*TASK DESCRIPTION*. Determine which lines of the records include the word "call", and copy them.

Start of Block

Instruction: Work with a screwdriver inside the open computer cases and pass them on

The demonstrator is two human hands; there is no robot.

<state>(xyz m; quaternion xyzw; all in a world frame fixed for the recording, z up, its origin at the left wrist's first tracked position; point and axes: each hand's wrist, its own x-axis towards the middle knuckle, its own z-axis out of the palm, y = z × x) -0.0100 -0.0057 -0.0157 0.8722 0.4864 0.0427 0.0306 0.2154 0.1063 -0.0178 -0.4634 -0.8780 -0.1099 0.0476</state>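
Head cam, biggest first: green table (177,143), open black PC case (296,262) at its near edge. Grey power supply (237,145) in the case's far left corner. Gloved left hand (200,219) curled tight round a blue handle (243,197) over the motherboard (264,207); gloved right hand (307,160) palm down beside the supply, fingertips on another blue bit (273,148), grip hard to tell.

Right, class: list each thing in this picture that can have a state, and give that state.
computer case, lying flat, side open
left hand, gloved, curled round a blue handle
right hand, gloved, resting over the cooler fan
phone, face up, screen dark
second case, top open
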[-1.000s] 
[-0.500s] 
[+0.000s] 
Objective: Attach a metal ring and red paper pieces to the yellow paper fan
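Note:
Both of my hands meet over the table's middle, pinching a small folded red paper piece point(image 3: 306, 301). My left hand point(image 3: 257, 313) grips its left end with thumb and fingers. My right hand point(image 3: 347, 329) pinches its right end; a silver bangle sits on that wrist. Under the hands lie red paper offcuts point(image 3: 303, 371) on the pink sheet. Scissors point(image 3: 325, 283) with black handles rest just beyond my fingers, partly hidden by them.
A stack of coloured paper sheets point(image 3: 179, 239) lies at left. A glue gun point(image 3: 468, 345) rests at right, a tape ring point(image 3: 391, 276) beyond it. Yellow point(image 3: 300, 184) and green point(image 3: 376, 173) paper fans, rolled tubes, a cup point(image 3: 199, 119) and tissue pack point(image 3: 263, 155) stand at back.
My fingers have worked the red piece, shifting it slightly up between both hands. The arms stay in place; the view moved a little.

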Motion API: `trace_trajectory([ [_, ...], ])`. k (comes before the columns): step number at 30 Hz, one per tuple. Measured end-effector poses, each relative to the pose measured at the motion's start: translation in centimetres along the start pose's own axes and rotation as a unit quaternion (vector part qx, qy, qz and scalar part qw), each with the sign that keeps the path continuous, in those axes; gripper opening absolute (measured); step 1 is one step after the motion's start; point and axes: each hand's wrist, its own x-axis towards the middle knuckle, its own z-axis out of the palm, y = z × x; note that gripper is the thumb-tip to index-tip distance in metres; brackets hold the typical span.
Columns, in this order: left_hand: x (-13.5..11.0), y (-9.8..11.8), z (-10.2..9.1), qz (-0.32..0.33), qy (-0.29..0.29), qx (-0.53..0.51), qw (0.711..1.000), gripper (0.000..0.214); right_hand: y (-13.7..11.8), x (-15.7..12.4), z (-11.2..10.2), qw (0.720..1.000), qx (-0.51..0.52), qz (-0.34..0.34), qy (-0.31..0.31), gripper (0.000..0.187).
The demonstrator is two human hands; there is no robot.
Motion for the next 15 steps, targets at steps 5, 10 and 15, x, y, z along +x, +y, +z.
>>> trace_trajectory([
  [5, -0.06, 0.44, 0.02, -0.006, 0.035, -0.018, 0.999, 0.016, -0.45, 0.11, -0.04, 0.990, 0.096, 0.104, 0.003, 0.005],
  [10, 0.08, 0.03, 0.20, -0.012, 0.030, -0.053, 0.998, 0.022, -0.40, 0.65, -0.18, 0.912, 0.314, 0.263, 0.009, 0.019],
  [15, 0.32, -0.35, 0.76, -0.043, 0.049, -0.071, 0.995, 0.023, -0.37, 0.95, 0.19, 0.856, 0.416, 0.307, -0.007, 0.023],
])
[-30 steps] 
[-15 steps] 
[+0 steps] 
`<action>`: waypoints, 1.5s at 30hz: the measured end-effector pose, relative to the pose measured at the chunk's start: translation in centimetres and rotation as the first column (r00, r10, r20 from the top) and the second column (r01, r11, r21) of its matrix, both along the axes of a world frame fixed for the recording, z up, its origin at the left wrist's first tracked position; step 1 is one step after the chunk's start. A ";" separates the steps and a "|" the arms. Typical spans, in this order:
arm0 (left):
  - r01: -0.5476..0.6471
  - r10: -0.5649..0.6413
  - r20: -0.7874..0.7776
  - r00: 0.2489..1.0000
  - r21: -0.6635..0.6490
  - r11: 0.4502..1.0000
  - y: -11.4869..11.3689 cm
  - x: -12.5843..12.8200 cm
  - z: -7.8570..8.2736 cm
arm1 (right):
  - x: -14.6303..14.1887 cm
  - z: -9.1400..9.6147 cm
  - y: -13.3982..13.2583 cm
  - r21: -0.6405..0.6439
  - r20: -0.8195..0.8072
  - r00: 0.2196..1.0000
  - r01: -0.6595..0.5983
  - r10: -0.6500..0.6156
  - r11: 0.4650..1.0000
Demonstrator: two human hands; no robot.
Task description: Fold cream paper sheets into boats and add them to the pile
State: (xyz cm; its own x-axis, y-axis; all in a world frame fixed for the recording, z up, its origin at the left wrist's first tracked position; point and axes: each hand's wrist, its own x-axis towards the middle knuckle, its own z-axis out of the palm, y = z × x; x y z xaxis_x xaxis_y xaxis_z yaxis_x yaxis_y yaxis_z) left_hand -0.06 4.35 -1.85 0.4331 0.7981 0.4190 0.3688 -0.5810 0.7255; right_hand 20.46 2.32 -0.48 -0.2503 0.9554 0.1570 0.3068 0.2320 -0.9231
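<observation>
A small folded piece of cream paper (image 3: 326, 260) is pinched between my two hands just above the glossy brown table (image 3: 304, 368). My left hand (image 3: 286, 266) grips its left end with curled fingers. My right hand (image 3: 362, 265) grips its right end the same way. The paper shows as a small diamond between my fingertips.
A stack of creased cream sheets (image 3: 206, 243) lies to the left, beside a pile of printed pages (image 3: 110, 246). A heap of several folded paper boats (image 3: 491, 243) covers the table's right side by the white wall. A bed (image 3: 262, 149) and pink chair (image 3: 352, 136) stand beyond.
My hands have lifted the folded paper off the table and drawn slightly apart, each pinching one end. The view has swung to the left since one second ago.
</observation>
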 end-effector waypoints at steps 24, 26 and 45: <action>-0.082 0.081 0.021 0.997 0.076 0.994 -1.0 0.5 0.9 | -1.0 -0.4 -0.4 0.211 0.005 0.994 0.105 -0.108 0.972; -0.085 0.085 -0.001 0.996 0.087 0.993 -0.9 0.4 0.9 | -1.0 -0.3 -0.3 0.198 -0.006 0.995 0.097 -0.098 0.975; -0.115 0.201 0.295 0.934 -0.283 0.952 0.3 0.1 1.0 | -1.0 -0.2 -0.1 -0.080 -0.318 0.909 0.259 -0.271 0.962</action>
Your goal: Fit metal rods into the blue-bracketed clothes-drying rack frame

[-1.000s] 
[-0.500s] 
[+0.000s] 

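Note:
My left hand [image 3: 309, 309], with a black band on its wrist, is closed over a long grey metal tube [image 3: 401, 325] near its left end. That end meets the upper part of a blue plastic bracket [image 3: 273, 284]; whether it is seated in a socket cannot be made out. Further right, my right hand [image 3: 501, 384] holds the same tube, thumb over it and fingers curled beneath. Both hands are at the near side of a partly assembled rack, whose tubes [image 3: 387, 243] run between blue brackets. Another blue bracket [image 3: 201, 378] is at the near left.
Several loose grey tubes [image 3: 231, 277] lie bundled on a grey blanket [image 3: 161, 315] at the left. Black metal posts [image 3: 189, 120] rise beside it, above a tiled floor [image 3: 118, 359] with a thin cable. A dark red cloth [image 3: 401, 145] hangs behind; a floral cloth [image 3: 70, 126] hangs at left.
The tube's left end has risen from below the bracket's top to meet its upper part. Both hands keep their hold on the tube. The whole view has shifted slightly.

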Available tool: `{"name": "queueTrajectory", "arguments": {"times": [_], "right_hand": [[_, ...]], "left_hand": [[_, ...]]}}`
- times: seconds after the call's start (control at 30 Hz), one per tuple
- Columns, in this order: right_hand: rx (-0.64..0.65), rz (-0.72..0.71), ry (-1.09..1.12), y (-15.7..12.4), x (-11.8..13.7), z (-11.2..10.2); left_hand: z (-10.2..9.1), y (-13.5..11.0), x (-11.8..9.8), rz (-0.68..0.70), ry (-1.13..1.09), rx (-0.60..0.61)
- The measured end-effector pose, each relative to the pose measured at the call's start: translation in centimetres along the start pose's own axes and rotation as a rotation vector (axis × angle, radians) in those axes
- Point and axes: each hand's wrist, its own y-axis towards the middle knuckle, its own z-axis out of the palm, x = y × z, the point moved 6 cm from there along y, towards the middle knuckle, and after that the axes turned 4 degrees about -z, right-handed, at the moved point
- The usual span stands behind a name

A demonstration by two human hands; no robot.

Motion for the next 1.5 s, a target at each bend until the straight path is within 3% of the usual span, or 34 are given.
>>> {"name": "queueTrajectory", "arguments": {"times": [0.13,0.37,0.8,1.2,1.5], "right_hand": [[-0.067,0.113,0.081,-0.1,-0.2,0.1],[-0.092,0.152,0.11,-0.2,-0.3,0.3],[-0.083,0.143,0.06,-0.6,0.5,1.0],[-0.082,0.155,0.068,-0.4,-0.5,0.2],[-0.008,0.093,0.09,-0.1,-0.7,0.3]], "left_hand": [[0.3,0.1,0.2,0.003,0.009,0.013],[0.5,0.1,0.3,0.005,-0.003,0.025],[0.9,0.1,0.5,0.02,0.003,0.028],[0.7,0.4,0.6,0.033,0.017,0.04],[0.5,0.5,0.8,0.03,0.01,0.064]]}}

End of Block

*RESULT BELOW*.
- times: seconds after the call's start (control at 30 Hz), one per tuple
- The measured end-effector pose, each relative to the pose measured at the call's start: translation in centimetres along the start pose's own axes and rotation as a rotation vector (axis × angle, radians) in those axes

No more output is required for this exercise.